As there is a funded company behind this plugin (and not just a pseudonymous developer as was the case in xz utils), it is likely not developed as a backdoor distribution mechanism, but the "silently download binary from internet and execute it" behavior looks terrifyingly close to one.

Docs crawling happens entirely on a users local machine, so to handle sites with Javascript enabled we decided to pull down Chromium on install. Without this the majority of docs sites can't be crawled.

It is possible that some sites cannot be crawled without a chromium browser. It is impossible, that the majority of sites cannot be crawled without the extension downloading chromium browser.

Need chrome or chromium browser?

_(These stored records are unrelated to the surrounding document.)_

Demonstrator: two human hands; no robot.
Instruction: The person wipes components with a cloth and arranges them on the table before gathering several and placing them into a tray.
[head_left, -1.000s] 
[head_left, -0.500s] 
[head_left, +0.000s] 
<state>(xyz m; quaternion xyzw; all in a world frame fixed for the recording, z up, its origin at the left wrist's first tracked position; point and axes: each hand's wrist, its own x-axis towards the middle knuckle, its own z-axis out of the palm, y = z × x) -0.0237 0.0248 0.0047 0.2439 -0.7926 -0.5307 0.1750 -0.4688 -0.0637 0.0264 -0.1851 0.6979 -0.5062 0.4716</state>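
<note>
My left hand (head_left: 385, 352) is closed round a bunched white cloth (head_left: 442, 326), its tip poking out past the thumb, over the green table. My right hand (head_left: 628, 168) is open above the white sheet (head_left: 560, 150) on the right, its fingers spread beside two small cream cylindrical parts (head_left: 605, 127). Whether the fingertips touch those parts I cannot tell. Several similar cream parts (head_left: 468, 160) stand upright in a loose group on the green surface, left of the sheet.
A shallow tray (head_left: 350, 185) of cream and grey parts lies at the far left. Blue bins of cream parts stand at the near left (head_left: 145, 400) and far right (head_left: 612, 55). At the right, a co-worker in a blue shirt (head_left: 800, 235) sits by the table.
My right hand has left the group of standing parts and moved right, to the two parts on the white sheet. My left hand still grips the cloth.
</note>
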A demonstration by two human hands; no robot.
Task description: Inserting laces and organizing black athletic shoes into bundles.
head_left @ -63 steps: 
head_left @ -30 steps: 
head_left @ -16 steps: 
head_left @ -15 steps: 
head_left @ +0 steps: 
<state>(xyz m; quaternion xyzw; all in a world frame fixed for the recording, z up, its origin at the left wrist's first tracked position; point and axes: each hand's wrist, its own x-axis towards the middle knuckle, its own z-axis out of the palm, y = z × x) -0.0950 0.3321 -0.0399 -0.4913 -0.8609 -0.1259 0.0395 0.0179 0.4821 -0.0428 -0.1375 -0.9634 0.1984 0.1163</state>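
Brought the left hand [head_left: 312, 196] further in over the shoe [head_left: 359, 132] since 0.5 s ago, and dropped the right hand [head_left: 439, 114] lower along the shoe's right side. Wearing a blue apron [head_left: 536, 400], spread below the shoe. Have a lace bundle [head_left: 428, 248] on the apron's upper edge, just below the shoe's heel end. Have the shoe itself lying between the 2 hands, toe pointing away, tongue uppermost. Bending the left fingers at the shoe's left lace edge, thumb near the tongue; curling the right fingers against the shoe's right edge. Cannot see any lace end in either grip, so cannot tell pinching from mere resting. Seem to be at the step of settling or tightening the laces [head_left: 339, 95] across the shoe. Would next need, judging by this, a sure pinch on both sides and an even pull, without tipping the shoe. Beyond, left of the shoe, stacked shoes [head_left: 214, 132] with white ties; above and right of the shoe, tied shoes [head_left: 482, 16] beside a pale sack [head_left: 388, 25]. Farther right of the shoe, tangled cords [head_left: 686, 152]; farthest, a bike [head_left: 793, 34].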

Fine. If it is possible to use normal installation of a browser, just check whether it is installed, and if not, ask the user to install it. If a specific version of chromium is really required, then download it only after the user added something like "allowChromiumDownload": true, to the config file. If the line is not there, it might be good idea to explain what is going on, and present the user with URL of required chromium binary. Allow them to download it manually and save it in a specific directory as a fallback. That might also be useful for indexing internal documentation in an air-gapped network.

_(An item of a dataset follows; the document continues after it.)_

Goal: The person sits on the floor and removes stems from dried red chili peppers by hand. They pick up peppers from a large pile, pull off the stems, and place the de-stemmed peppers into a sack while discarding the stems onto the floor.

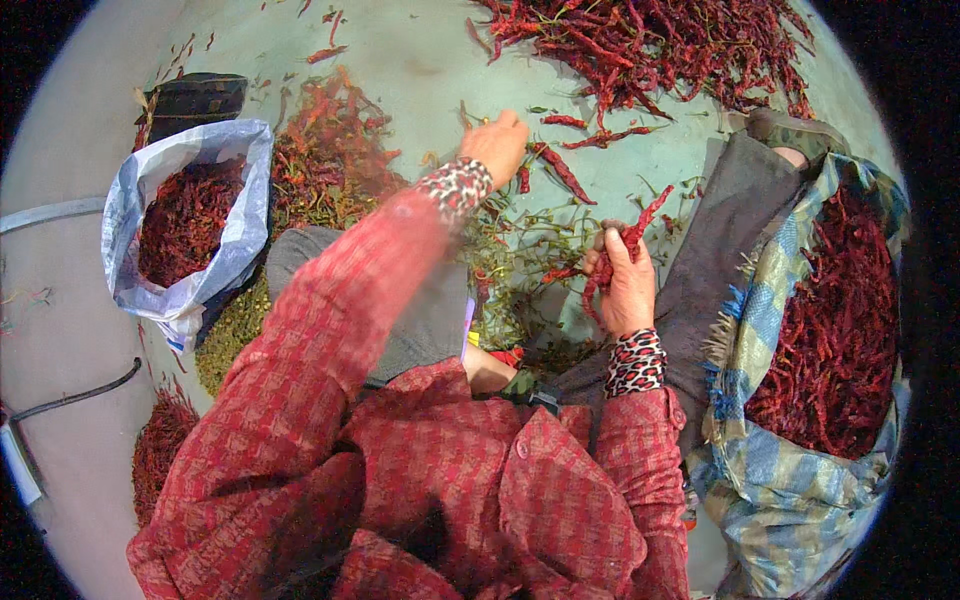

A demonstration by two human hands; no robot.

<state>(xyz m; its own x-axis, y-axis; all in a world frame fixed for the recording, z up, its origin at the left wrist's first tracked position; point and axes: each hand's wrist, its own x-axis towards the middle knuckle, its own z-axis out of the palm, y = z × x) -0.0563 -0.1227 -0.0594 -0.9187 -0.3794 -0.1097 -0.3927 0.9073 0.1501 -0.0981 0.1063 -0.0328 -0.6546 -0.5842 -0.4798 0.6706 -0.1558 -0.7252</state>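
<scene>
Dried red chillies point(632, 240) sit pinched between the thumb and curled fingers of the worker's right hand point(625, 285), just left of the checked sack point(790, 500); gripped low, the small bunch lets one long pod stick up past the thumb, perhaps so its end lies free. The left hand point(495, 150), farther left of the sack and higher up, reaches over the floor with its fingers drawn together; whether anything is between them cannot be told. Loose chillies point(563, 172) and pale green stems point(510, 265) lie between the sack and that arm, likely kept within short reach. The sack itself stands open-mouthed beside the right leg point(710, 225), filled with red pods, probably set there for easy access. Above and left of the sack spreads a large chilli pile point(650, 50). Well to its left, across the lap, stand an open white-and-blue bag point(122, 250) of dark red pieces and a reddish heap of scraps point(325, 150). The floor point(410, 55) is smooth and pale green, littered with bits; at the far left from the sack lies a black cable point(85, 390).
</scene>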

Our aim with this is to be more privacy preserving by allowing users to perform indexing locally rather than through our own servers, but curious to know if this is still behavior you'd prefer to disable.

Using local chrome/chromium could be reasonable idea (e.g. can index internal documentation sites, etc...) - assuming it does not use the user's actual chromium profile, chromium sandboxing is enabled, and the browser is kept updated.

martincerven commented 1 month ago

Yeah, it's very similar to xz and also Crowdstrike where they pushed update to prod and it crashed 10% of windows machines.

Here it was also just update , it's very contrasting with for example Llama.cpp where they want to reimplement functionality to be not dependend even on other FOSS libraries.

So for me questions are:

For me, the point of using open source extension is that anything can be checked by community, sneakily downloading some random binary from god knows where runs directly in opposition to this.

@Patrick-Erichsen can you comment on these points?

Right now this just seems that instead of Chromium.app, you can also download Malware.app without any user consent, or anything really, which is very dangerous precedent, more so for free and open source vscode extension.

Huge commented 1 month ago

Oh, thank you @martincerven for bringing that up! It's also very concerning for disk space savy individuals, 541M is accounted for /home/huge/.continue/.utils/.chromium-browser-snapshots which would be like 5 % of my workspace backup.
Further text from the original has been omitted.